BGP route leaks come from Cloudflare Radar. When an autonomous system leaks routes that should not have been advertised (whether by misconfiguration, hijack, or coercion), the result is traffic redirection on the underlying internet. SENTINEL surfaces per-country BGP leaks and outages, and ties leaks tied to specific submarine cables back to the cable layer so the operator sees both halves of the picture.
The MISP threat-actor galaxy provides per-country presence of named threat actors (APT groups, financially motivated criminal groups, hacktivist collectives). The country panel surfaces the currently-tracked actors with their last public attribution. This is not a real-time feed; it is the curated state of the open-source threat-actor literature.
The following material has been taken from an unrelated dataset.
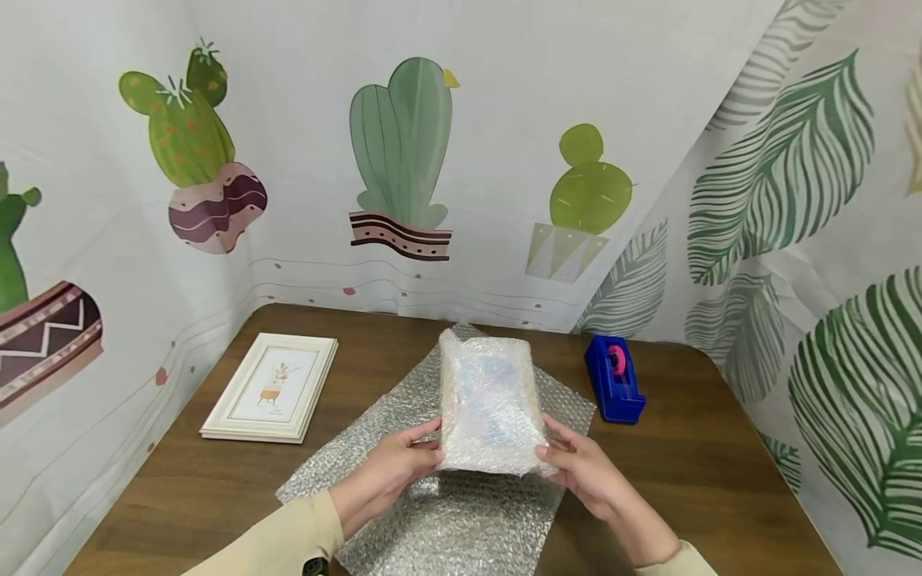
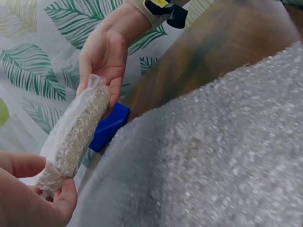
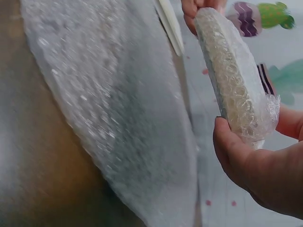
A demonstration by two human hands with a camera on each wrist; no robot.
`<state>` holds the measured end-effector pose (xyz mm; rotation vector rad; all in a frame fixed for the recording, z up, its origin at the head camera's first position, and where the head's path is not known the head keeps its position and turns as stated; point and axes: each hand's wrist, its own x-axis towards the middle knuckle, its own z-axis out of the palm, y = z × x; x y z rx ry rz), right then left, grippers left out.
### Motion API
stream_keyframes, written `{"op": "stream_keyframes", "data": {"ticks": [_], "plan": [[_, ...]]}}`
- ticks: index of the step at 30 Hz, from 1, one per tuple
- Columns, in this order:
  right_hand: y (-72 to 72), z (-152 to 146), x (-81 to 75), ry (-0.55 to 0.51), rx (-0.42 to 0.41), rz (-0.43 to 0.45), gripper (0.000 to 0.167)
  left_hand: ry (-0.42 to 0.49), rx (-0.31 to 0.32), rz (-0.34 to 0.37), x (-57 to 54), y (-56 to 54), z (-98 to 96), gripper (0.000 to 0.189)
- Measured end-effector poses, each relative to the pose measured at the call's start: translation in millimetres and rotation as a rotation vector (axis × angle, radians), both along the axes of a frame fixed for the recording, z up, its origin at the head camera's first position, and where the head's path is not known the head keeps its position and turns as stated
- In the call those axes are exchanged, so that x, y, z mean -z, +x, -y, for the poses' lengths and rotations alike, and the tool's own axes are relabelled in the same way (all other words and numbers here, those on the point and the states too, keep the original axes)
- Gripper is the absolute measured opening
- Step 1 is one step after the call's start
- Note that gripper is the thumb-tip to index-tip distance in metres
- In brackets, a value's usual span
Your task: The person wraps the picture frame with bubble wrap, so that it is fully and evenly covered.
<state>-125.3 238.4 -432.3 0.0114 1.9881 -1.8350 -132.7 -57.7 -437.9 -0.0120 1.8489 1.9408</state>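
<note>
A flat rectangular package wrapped in bubble wrap [image 1: 493, 404] is held up above the table between both hands. My left hand [image 1: 392, 472] pinches its lower left edge between thumb and fingers. On the opposite edge, my right hand [image 1: 587, 472] grips the lower right corner the same way. Pale, blurred colours show through the wrap; what lies inside cannot be made out. Beneath it a loose sheet of bubble wrap [image 1: 475, 520] spreads over the table. The wrist views show the package's thick side [image 2: 78, 130], with layered bubbles along it.
A white picture frame [image 1: 270, 388] with a plant print lies on the left of the brown table [image 1: 691, 472]. A blue tape dispenser [image 1: 615, 380] with a pink core stands at the right. Cloth printed with cacti and leaves [image 1: 497, 144] hangs behind the table.
</note>
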Motion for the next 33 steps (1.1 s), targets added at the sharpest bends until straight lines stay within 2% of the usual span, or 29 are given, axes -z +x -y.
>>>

What to look for on the globe
- Spoof vs jam
Jamming is "no fix"; spoofing is "fix at the wrong spot". SENTINEL distinguishes both with their own classifiers.
- OONI
Per-country censorship measurement. Surfaces blocked websites and middlebox interference.
- BGP
Cloudflare Radar leaks and outages. Cable-tied leaks cross-link to the cable layer.
- MISP threat actors
Per-country APT and threat-group presence with last public attribution.